KABARSEMBADA.COM, BANTUL – Wakil Menteri Sosial RI, Agus Jabo Priyono, melakukan kunjungan langsung ke rumah dua remaja dari keluarga miskin di Kabupaten Bantul, Daerah Istimewa Yogyakarta, Sabtu (10/5/2025). Kunjungan ini menjadi bagian dari upaya pemerintah memastikan calon siswa Sekolah Rakyat berasal dari keluarga pra-sejahtera sesuai arahan Presiden Prabowo Subianto.
Dengan mengendarai sepeda motor, Wamen Agus menyusuri gang-gang kecil menuju rumah Alfin Setya Nugroho, 15 tahun di Padukuhan Sanggrahan dan Galuh Intan Prastiwi, 15 tahun, di Padukuhan Cobongan, Kalurahan Ngestiharjo, Kapanewon Kasihan. Kedua remaja tersebut merupakan calon peserta didik Sekolah Rakyat, program pendidikan khusus bagi anak-anak dari keluarga tidak mampu.
“Arahan Presiden sangat jelas. Sekolah Rakyat ini hanya untuk anak-anak dari keluarga yang benar-benar miskin. Berdasarkan Data Tunggal Kesejahteraan Sosial, mereka harus masuk desil 1,” tegas Agus kepada wartawan.
Menurutnya, mayoritas orang tua calon siswa Sekolah Rakyat berasal dari profesi buruh dengan pendapatan bulanan sekitar Rp1 juta hingga Rp1,5 juta, untuk menopang kehidupan keluarga dengan 4 hingga 5 anggota.
“Dalam situasi seperti itu, membiayai pendidikan tentu sangat berat.
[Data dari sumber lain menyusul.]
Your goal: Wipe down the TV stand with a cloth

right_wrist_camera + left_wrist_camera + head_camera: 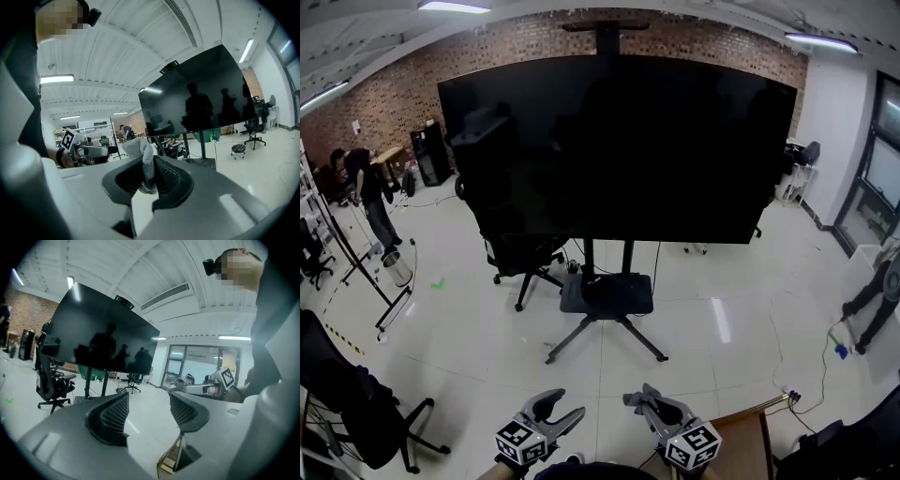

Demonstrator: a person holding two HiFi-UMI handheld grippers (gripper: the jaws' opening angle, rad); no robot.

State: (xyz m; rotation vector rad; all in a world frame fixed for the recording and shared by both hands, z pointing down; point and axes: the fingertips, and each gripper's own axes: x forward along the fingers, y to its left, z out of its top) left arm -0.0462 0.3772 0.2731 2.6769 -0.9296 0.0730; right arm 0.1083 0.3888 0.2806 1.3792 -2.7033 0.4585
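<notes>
open floor [703,328], chair [514,246] (left) beside stand [607,293]

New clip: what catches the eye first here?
The huge dark TV on its floor stand fills the middle of the room, with a black office chair at its left. Close to the person, the right claw is shut on a grey cloth, while the left claw is open and empty.

An open office or lab hall: a brick wall [384,89] across the upper left; ceiling strip lights [450,7]; a glossy tiled floor [722,328]; a large dark TV [619,145] on a wheeled stand [607,300] at centre; office chairs [520,253] beside it; metal racks [356,253] at left.
</notes>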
Oleh karena itu, Presiden memerintahkan agar program ini segera dibuka tahun ini juga,” tambahnya.
Target 100 Sekolah Rakyat Tahun Ini
Hingga saat ini, tercatat sudah ada 53 Sekolah Rakyat di berbagai daerah. Pemerintah menargetkan jumlahnya meningkat menjadi 100 sekolah pada akhir tahun 2025. Presiden disebut memberi perhatian khusus pada anak-anak seperti Galuh, Alfin, dan Nayla — anak di Makassar yang secara khusus disebut dalam sidang kabinet.
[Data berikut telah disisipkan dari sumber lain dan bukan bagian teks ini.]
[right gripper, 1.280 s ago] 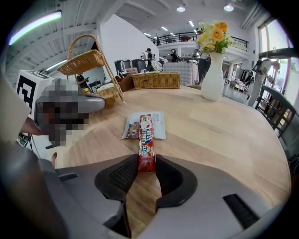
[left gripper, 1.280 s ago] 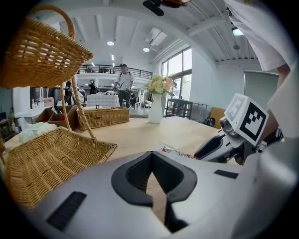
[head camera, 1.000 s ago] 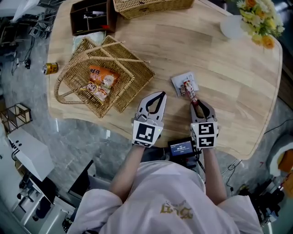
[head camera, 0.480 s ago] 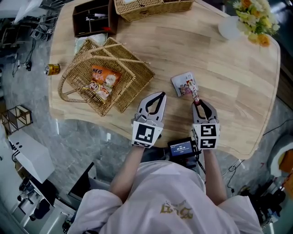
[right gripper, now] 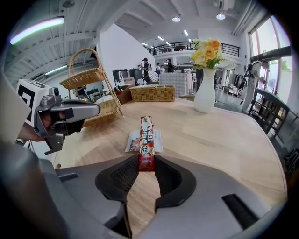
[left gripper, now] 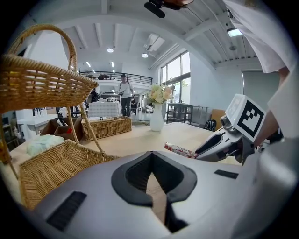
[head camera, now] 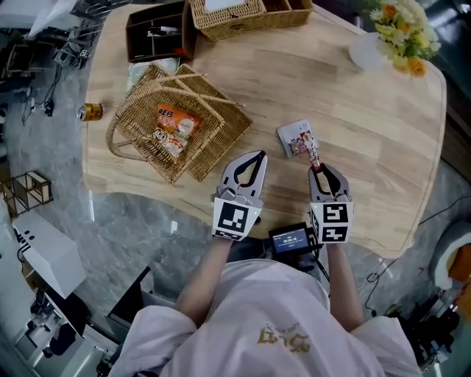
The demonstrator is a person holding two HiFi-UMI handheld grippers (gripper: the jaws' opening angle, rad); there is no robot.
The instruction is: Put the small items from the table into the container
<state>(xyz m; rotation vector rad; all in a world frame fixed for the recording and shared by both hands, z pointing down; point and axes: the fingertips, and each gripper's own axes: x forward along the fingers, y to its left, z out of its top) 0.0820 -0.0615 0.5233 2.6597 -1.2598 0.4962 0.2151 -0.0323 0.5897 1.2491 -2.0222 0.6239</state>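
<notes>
A long red candy stick [head camera: 313, 152] is pinched at its near end by my right gripper [head camera: 319, 168], which is shut on it. In the right gripper view the candy stick [right gripper: 145, 140] points away from the jaws, over a small flat packet [right gripper: 133, 140] on the table. That packet [head camera: 294, 137] lies just beyond the stick in the head view. My left gripper [head camera: 257, 153] hovers to the left with its tips together and nothing in them. The handled wicker basket [head camera: 213, 129] stands at the left with an orange snack bag [head camera: 175, 129] inside.
A white vase of flowers [head camera: 372, 46] stands at the far right. A dark wooden organiser [head camera: 158, 33] and a wicker tray [head camera: 228, 15] sit at the back. A can [head camera: 91, 112] lies by the table's left edge. The front edge [head camera: 294, 221] runs under both grippers.
My right gripper has risen a little with the candy stick, drawing it back off the flat packet. The left gripper has stayed in place.
</notes>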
“Sekolah Rakyat ini adalah bentuk kehadiran negara untuk anak-anak dari keluarga tidak mampu. Presiden bilang, ini untuk anak-anak seperti Nayla, Galuh, dan Alfin,” ujar Agus.
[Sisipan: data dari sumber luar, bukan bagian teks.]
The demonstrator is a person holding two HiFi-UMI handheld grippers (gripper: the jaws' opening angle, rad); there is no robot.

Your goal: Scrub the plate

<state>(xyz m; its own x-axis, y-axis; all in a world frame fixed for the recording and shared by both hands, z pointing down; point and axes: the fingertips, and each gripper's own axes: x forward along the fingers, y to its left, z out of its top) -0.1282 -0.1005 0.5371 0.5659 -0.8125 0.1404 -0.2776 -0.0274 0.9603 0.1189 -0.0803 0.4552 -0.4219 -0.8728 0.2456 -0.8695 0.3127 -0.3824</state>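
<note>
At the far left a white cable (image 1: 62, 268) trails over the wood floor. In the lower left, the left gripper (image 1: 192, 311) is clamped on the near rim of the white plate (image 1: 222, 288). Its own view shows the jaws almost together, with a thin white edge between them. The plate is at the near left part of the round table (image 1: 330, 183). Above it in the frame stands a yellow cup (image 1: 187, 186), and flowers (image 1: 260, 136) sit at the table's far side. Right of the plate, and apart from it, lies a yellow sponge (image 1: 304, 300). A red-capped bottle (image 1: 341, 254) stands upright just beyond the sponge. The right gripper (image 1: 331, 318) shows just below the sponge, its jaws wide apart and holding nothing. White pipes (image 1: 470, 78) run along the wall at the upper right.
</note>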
Verifikasi lapangan yang dilakukan Kementerian Sosial bersama Dinas Sosial Kabupaten Bantul membenarkan bahwa Alfin dan Galuh memenuhi syarat sebagai calon siswa. Kondisi ekonomi dan latar belakang keluarga mereka masuk dalam kategori sangat miskin.
Kisah Haru Alfin dan Galuh
Ngadiman, ayah Alfin yang bekerja sebagai buruh harian, tak kuasa menahan haru saat menceritakan kesulitan membiayai pendidikan anaknya.
“Ekonomi saya pas-pasan. Saya bersyukur sekali ada bantuan ini. Kalau nilai anak saya bagus, sebenarnya saya ingin sekolahkan ke SMK, tapi karena tidak mampu, akhirnya masuk ke Sekolah Rakyat,” ujar Ngadiman sambil menahan tangis.
Sementara itu, Galuh yang bercita-cita menjadi pramugari, menuturkan kesedihannya karena harus tinggal jauh dari ibunya.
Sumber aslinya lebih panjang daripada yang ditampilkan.